SATO Wataru Laboratory
Neural substrates of the ability to recognize facial expressions: A voxel-based morphometry study
(Uono, Sato, Kochiyama, Sawada, Kubota, Yoshimura, & Toichi: Soc Cogn Affect Neurosci)
The recognition of facial expressions of emotion is adaptive for human social interaction, but the ability to do this and the manner in which it is achieved differs among individuals.
Previous functional neuroimaging studies have demonstrated that some brain regions, such as the inferior frontal gyrus (IFG), are active during the response to emotional facial expressions in healthy participants, and lesion studies have demonstrated that damage to these structures impairs the recognition of facial expressions.
However, it remains to be established whether individual differences in the structure of these regions could be associated with differences in the ability to recognize facial expressions.
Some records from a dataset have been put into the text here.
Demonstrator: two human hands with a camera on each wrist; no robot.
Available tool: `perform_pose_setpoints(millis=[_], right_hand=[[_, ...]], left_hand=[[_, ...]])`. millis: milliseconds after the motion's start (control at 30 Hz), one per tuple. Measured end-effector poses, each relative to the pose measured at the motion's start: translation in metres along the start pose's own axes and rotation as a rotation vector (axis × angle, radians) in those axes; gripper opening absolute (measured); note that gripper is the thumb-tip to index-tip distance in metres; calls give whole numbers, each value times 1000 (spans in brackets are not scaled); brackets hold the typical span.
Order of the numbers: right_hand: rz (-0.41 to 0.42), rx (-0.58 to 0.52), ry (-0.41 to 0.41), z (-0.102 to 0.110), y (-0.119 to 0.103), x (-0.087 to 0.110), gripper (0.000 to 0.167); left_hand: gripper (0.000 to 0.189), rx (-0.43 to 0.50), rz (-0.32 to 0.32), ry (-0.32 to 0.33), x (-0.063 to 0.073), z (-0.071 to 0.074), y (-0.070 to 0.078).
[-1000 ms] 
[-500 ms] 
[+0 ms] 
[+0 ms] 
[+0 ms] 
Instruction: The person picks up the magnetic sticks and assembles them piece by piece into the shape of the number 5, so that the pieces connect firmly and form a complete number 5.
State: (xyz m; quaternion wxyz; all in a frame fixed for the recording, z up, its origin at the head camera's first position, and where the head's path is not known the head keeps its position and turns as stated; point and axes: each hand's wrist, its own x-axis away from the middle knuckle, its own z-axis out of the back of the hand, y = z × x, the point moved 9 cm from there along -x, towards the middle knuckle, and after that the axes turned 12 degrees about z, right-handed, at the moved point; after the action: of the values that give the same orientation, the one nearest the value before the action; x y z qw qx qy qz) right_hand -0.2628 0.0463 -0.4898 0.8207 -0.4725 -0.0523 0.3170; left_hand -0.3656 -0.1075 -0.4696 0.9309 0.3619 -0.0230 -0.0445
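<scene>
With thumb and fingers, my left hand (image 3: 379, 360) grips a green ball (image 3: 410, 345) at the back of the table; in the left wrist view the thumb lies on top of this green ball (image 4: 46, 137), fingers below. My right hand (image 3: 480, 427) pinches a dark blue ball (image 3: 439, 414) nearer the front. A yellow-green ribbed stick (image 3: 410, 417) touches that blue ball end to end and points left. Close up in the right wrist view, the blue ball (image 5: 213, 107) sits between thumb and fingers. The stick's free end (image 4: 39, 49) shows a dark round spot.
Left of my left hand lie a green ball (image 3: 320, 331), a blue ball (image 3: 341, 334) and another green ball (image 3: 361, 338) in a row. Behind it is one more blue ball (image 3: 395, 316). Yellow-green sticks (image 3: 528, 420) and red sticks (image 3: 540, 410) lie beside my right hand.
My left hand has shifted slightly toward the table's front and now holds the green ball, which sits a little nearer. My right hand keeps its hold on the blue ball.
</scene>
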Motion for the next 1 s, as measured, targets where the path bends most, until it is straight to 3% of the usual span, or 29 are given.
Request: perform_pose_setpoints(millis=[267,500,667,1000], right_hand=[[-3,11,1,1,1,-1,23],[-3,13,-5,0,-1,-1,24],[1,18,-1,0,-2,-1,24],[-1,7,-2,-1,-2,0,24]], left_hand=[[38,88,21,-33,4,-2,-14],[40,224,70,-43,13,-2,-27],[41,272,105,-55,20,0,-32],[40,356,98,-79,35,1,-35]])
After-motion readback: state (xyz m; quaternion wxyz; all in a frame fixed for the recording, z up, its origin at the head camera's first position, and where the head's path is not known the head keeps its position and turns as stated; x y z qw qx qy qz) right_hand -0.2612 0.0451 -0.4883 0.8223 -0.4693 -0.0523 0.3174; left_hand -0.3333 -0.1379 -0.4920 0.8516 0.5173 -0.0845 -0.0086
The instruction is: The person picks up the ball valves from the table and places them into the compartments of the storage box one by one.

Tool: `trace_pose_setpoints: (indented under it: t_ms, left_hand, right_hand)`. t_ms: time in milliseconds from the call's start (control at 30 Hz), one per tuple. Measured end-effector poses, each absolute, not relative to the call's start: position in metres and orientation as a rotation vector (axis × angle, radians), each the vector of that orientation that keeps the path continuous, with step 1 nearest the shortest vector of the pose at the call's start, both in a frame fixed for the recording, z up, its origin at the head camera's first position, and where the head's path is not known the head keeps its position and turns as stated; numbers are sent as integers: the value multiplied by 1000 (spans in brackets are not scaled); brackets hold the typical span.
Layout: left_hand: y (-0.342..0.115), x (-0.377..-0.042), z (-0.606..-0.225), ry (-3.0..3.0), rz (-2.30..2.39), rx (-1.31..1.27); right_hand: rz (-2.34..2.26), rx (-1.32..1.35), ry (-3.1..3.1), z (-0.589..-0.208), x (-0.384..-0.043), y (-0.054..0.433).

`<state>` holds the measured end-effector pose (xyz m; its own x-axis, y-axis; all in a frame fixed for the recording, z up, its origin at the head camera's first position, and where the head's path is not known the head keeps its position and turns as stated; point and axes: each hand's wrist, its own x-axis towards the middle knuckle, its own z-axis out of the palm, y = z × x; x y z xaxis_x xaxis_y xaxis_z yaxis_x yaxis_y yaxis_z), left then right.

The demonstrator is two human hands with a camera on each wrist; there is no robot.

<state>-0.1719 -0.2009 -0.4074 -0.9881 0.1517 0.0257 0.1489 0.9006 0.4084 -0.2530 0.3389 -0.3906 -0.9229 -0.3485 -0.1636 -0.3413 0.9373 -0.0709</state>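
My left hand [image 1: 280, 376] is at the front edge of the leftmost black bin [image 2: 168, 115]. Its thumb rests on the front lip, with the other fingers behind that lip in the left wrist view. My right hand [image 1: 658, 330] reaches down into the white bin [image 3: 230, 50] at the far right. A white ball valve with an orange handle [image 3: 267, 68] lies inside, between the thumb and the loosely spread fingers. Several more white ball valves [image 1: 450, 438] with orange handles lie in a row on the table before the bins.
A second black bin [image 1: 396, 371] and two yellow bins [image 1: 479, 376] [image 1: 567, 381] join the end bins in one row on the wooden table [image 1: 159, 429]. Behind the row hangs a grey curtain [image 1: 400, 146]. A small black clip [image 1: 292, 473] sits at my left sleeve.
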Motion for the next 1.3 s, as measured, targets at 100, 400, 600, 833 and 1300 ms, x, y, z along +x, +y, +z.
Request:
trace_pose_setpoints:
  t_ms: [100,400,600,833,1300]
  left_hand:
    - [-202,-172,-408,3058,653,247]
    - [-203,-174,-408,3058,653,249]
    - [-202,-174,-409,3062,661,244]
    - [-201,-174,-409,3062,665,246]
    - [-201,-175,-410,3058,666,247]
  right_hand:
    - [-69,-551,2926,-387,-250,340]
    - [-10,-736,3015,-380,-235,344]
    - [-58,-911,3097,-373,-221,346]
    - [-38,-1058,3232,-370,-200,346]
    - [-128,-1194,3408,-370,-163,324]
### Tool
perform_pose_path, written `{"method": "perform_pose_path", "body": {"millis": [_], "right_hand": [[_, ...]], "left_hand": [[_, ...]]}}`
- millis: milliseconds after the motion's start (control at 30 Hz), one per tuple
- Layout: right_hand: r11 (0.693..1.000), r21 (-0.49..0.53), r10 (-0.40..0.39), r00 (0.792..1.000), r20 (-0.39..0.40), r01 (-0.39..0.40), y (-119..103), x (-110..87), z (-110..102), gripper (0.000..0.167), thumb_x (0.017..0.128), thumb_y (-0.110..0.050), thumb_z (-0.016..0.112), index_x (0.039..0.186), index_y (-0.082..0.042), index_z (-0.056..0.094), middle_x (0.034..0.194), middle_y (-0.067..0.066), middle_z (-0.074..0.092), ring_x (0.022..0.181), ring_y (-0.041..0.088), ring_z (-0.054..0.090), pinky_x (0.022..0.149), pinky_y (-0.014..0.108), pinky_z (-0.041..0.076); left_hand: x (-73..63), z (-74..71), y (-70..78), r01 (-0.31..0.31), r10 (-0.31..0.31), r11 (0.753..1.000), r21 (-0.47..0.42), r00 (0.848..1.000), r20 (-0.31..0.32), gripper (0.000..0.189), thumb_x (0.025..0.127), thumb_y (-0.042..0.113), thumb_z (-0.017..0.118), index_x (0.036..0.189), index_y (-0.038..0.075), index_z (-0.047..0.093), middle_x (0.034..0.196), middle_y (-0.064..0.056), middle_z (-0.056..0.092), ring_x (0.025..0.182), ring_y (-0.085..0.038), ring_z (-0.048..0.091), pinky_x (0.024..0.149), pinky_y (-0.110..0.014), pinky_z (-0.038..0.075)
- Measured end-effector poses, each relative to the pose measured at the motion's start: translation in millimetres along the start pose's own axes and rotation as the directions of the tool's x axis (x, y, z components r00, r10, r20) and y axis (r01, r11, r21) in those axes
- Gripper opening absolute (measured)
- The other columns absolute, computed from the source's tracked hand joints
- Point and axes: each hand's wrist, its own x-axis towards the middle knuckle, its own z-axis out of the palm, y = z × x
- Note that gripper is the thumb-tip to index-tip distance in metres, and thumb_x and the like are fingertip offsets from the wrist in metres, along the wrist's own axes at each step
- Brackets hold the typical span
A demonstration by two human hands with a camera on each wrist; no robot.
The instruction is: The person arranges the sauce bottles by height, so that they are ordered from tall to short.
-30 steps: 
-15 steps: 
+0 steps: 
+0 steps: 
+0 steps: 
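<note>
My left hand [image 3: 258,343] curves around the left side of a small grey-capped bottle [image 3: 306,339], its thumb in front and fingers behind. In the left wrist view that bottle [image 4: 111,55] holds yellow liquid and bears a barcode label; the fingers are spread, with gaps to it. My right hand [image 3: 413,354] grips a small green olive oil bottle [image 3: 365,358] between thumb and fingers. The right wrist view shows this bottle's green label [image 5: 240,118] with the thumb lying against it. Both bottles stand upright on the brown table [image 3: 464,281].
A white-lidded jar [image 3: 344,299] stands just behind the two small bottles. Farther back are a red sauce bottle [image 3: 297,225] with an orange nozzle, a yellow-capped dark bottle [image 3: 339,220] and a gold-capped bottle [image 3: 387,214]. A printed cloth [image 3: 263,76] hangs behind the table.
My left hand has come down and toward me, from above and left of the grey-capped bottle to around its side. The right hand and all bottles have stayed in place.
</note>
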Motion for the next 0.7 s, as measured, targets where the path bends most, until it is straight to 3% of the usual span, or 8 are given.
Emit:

We investigated this issue using acquired structural magnetic resonance imaging, and assessed the performance of healthy adults with respect to recognition of the facial expressions of six basic emotions.
The gray matter volume of the right IFG positively correlated with the total accuracy of facial expression recognition.
This suggests that individual differences in the ability to recognize facial expressions are associated with differences in the structure of the right IFG.
Furthermore, the mirror neuron activity of the IFG may be important for establishing efficient facial mimicry to facilitate emotion recognition.